Input material:
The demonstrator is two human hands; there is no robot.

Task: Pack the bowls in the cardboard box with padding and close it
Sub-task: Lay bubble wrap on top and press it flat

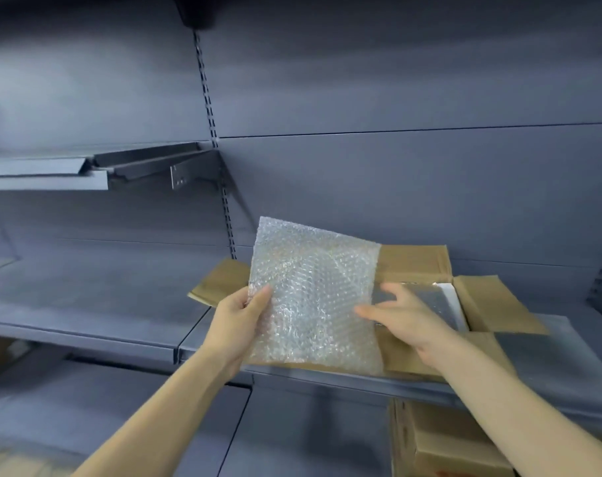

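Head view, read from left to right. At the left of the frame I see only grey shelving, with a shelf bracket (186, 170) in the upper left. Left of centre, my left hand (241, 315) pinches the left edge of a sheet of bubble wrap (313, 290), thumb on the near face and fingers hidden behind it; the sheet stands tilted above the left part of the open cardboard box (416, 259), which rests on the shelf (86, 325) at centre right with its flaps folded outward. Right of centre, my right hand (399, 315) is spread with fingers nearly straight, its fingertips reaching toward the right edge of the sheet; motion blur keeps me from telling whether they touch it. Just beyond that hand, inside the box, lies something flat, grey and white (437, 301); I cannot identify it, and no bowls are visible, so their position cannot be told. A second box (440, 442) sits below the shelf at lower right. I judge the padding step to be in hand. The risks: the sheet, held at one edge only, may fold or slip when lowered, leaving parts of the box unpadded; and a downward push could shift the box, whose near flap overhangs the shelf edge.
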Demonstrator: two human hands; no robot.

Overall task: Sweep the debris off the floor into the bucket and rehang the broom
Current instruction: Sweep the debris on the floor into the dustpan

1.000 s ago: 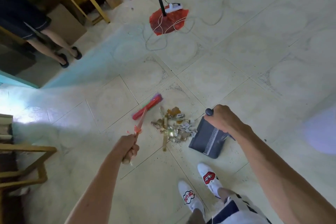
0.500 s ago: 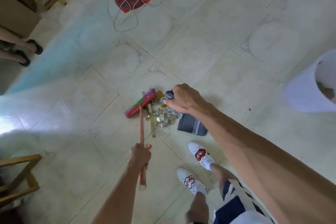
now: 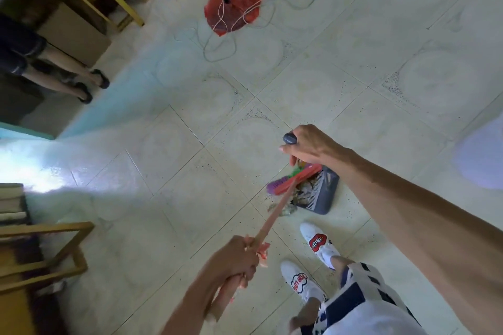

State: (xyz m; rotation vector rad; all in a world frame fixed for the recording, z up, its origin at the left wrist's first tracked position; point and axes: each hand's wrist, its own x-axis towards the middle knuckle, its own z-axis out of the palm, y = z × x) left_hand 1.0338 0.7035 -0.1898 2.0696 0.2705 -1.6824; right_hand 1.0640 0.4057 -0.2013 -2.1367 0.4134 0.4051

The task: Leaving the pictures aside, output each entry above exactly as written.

Output below:
The demonstrator is two human hands; there is no robot.

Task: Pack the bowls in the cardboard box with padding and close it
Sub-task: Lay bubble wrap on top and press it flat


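Head view, read from left to right. At the left of the frame I see only grey shelving, with a shelf bracket (186, 170) in the upper left. Left of centre, my left hand (241, 315) pinches the left edge of a sheet of bubble wrap (313, 290), thumb on the near face and fingers hidden behind it; the sheet stands tilted above the left part of the open cardboard box (416, 259), which rests on the shelf (86, 325) at centre right with its flaps folded outward. Right of centre, my right hand (399, 315) is spread with fingers nearly straight, its fingertips reaching toward the right edge of the sheet; motion blur keeps me from telling whether they touch it. Just beyond that hand, inside the box, lies something flat, grey and white (437, 301); I cannot identify it, and no bowls are visible, so their position cannot be told. A second box (440, 442) sits below the shelf at lower right. I judge the padding step to be in hand. The risks: the sheet, held at one edge only, may fold or slip when lowered, leaving parts of the box unpadded; and a downward push could shift the box, whose near flap overhangs the shelf edge.
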Demonstrator: two human hands; no robot.

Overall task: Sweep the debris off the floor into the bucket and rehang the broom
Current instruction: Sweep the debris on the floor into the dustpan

1.000 s ago: 
0.500 s ago: 
now: 

State: (xyz m; rotation vector rad; all in a world frame fixed for the recording, z up, its origin at the left wrist's first tracked position; point and axes: each hand's wrist, its own x-axis towards the middle knuckle, its own z-axis out of the palm, y = z × x) left_hand 1.0338 0.7035 -0.1898 2.0696 0.2705 -1.6824; right_hand 1.0640 0.4057 -0.2013 -2.1367 0.4134 0.4051

No more output will be given.